UVa Library Press Releases 1998 - 1999
PAPERS OF GEORGE WASHINGTON PROJECT WILL COMMEMORATE BICENTENNIAL OF FIRST PRESIDENT'S DEATH WITH TWO EXHIBITS
Contact: Philander Chase, Papers of George Washington at (804) 924-3569.
This year marks the 200th anniversary of the death of George Washington, a loss that had a profound impact on the young country he helped found.
As part of the bicentennial commemoration, the Papers of George Washington editorial project at the University of Virginia will sponsor two exhibits that will open on Feb. 11, Washington's birthday.
An exhibit in Alderman Library, "A Concert of Mourning: The Death of George Washington," will focus on the nation's extended outpouring of grief in honor of Washington's death on Dec. 14, 1799.
An adjunct exhibit, "In His Own Hand: Editing the Papers of George Washington," will open in the Dome Room of the Rotunda and focus on the documentary editing process and the Washington Papers' massive archive about the nation's founding and first president.
"For the next twelve months the American people will be encouraged by many institutions to give some thought to the man who was the central figure in the winning of American independence and founding the American republic," said historian William W. Abbot, editor emeritus of the Washington Papers. "Perhaps our public life will be the better for it as we move into a new century."

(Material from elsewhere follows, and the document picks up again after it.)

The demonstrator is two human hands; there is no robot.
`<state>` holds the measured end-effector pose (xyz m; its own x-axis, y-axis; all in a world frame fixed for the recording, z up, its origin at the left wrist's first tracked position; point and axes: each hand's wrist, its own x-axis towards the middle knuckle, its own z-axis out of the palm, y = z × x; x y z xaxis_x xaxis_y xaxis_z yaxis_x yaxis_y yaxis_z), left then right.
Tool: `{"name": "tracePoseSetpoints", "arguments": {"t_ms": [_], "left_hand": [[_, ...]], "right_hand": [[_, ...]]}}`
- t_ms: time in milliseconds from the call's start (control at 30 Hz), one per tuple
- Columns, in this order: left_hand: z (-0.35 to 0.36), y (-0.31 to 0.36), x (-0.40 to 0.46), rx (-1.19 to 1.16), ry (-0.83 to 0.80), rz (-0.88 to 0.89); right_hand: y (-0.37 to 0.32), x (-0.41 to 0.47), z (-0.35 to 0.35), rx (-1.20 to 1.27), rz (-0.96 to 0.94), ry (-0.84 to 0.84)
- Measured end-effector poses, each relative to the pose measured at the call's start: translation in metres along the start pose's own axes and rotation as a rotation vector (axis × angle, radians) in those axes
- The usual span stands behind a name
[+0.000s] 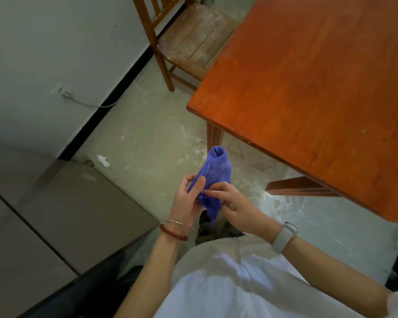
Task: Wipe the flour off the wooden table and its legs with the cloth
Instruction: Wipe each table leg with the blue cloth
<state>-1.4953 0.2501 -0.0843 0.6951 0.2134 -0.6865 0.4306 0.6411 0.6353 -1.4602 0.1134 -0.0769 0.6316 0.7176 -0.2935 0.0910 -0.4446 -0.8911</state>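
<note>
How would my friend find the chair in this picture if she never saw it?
Start at the big reddish wooden table. Look past its far corner, toward the white wall. The wooden chair stands there, paler than the table, its slatted seat dusted white.

Open floor (147, 134) between wall (44, 53) and table (319, 88), tabletop bare, table leg (214, 136) reachable from the left, chair (191, 42) crowding the far table edge, cabinet (67, 214) close on the left
</note>
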Motion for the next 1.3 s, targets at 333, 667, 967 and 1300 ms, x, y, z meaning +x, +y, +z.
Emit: {"name": "tracePoseSetpoints", "arguments": {"t_ms": [333, 667, 967, 1300], "left_hand": [[-0.038, 0.072, -0.002, 0.555, -0.296, 0.315], [-0.077, 0.123, 0.047, 0.853, -0.022, 0.554], [-0.053, 0.156, 0.105, 0.694, 0.150, 0.306], [-0.075, 0.186, 0.152, 0.156, 0.094, -0.192]], "right_hand": [[-0.029, 0.045, -0.058, -0.038, 0.086, -0.127], [-0.054, 0.118, -0.026, -0.269, -0.049, 0.087], [-0.060, 0.157, -0.033, 0.596, 0.303, 0.114], [-0.044, 0.235, -0.041, 0.414, 0.300, 0.173]]}}
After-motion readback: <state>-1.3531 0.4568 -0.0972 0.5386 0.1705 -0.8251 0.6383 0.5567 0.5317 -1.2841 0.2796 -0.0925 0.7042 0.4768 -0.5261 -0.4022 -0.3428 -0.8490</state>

The United States formally mourned Washington's death for a year, according to Mary Ann Andrei of the Washington Papers editorial staff and curator of the exhibits. With the country's founding only a decade before, the public felt the loss profoundly and faced the future with uncertainty. The mourning period inspired memorial poems, dirges and funeral orations, in addition to many engravings that depicted Washington's tomb, deathbed scene and funeral.
Among items on display in the Alderman Library exhibit will be memorial ribbons and medals, 19th century china decorated with Washington's tomb at Mt. Vernon, a walking stick made from the tree that grew over the old tomb, and numerous newspapers, pamphlets, books, prints and lithographs. The written and printed materials are from the U.Va. library's collections; other objects are on loan from many institutions.

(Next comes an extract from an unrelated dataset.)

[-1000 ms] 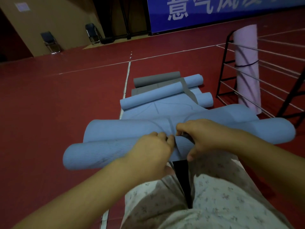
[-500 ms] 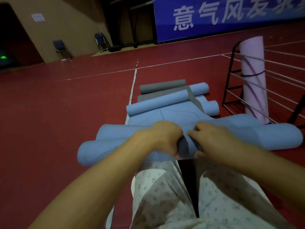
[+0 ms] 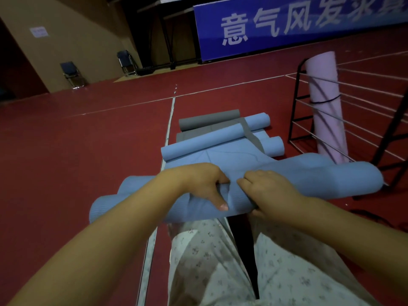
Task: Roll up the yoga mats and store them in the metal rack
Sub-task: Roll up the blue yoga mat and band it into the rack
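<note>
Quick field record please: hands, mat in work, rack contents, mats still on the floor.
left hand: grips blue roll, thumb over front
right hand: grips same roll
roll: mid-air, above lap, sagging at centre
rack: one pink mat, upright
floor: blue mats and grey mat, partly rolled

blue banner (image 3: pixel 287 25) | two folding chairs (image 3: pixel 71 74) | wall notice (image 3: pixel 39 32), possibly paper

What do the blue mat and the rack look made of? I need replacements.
Blue mat: probably soft foam or rubber, matte, finely ribbed; it dents and creases under both hands. Rack: likely metal, thin black frame with pale, slightly shiny rails.
</note>
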The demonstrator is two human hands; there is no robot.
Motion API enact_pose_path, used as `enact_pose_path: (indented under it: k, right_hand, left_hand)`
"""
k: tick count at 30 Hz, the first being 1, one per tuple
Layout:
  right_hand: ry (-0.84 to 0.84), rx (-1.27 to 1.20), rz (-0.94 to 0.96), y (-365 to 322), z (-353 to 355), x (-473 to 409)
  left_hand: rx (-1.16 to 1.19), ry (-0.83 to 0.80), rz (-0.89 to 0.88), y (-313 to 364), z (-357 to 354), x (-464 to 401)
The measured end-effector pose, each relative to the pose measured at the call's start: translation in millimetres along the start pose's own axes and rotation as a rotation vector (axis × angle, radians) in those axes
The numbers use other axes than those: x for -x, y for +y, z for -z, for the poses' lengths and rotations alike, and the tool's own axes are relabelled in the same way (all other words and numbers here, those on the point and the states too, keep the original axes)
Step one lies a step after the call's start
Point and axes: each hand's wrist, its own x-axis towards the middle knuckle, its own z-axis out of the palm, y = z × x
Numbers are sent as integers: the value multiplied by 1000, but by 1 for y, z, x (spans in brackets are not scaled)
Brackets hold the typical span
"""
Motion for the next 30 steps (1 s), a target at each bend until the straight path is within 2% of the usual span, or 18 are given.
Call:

The exhibit will be up through May 7, 1999, and will be in the library's Memorial Hall (4th Floor) and the Stettinius Gallery in Special Collections (2nd Floor).

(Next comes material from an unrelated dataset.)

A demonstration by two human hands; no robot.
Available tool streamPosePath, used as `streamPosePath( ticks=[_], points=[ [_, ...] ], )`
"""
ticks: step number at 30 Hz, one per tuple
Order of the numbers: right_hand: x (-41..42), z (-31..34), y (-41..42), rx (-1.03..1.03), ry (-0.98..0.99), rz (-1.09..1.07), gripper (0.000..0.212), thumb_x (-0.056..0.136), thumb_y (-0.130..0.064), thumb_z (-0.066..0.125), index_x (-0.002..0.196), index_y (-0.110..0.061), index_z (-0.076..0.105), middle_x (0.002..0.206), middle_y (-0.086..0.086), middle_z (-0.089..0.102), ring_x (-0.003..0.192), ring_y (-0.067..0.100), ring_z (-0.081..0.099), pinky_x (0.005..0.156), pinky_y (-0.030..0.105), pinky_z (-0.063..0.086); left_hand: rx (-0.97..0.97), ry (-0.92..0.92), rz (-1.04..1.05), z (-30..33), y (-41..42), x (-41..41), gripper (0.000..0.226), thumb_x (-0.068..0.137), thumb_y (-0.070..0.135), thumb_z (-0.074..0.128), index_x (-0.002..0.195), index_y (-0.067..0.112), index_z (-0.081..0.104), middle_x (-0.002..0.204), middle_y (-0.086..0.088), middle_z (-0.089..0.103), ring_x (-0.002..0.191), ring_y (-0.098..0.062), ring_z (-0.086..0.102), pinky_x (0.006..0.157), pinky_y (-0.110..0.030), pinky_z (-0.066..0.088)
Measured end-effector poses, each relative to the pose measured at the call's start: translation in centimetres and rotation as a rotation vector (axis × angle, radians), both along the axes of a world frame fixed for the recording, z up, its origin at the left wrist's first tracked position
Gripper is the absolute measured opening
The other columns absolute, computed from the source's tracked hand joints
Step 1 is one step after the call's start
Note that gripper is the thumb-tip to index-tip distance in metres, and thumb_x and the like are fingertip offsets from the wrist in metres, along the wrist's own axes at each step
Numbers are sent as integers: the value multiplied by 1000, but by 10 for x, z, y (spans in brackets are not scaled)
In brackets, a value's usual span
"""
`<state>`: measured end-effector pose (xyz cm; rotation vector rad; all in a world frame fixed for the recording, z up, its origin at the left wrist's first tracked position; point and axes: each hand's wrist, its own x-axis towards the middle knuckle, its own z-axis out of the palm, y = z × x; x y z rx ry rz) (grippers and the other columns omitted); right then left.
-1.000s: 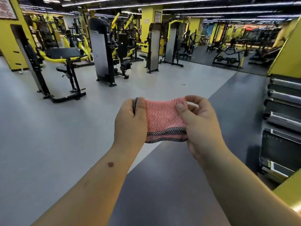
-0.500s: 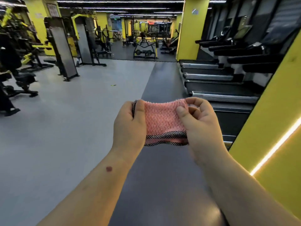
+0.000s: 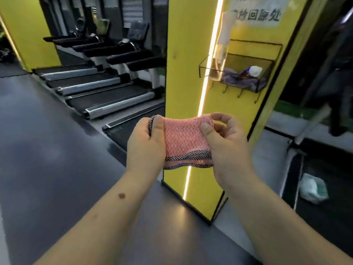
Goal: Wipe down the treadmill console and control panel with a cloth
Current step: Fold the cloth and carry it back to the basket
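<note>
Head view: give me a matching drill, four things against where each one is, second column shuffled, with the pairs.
Things:
1. cloth
2. treadmills
3. wire basket
4. paper sign

Places:
A. mounted on the yellow pillar, hooks beneath
B. lined up left of the pillar
C. stuck on the pillar above the basket
D. held between the left hand and the right hand

Pairs: 1-D, 2-B, 3-A, 4-C
</note>
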<state>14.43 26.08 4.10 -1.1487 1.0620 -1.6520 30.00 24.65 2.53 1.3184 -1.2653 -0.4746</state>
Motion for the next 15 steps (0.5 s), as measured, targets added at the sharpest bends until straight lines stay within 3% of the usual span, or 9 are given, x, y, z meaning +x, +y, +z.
streamPosePath(
  ticks=[4,7,12,15],
  points=[
    [-44,5,3,27,-13,-157,20,94,-14,70,100,-32,64,107,11,67,79,24,69,64,41,58,14,22,-181,9,-17,-50,33,107,42,42,83,24,53,76,7,54,65,9,50,55,-14,35],
    [-79,12,1,22,-21,-236,20,95,-12,68,105,-29,63,108,10,66,75,18,70,61,35,57,43,35,-296,16,-30,-87,32,107,45,41,90,22,57,79,8,56,70,2,54,60,-27,38],
    [-128,15,-17,13,0,-316,18,97,-13,66,106,-29,62,106,8,66,71,10,70,60,30,56,67,46,-384,22,-62,-140,32,107,48,40,94,25,59,87,6,59,79,-4,56,60,-24,40],
    [-159,13,-38,8,-7,-340,18,97,-12,65,107,-28,61,105,6,67,73,9,71,61,27,56,58,40,-402,24,-86,-172,35,106,50,40,93,23,59,85,3,59,81,-17,60,63,-41,50]
  ],
)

The exhibit of Washington's writing will draw from materials in the Washington Papers, which contains photographic copies of some 135,000 documents forming one of the richest collections of American historical manuscripts. Highlights of this exhibit, which will be in the Rotunda through April 15, may be viewed online at http://www.virginia.edu/gwpapers/exhibits/mourning/
The papers project is a long-term effort to publish a complete, annotated edition of Washington's letters, diaries and other documents. With financial support from the University, the Mount Vernon Ladies Association (which operates Washington's home), the National Endowment for the Humanities and the National Historical Publications and Records Commission, the complete edition will consist of a projected 85 volumes. Some 40 volumes have been published to date. As a related part of the scholarly project the Packard Humanities Institute is preparing a searchable CD-ROM of all the Washington Papers.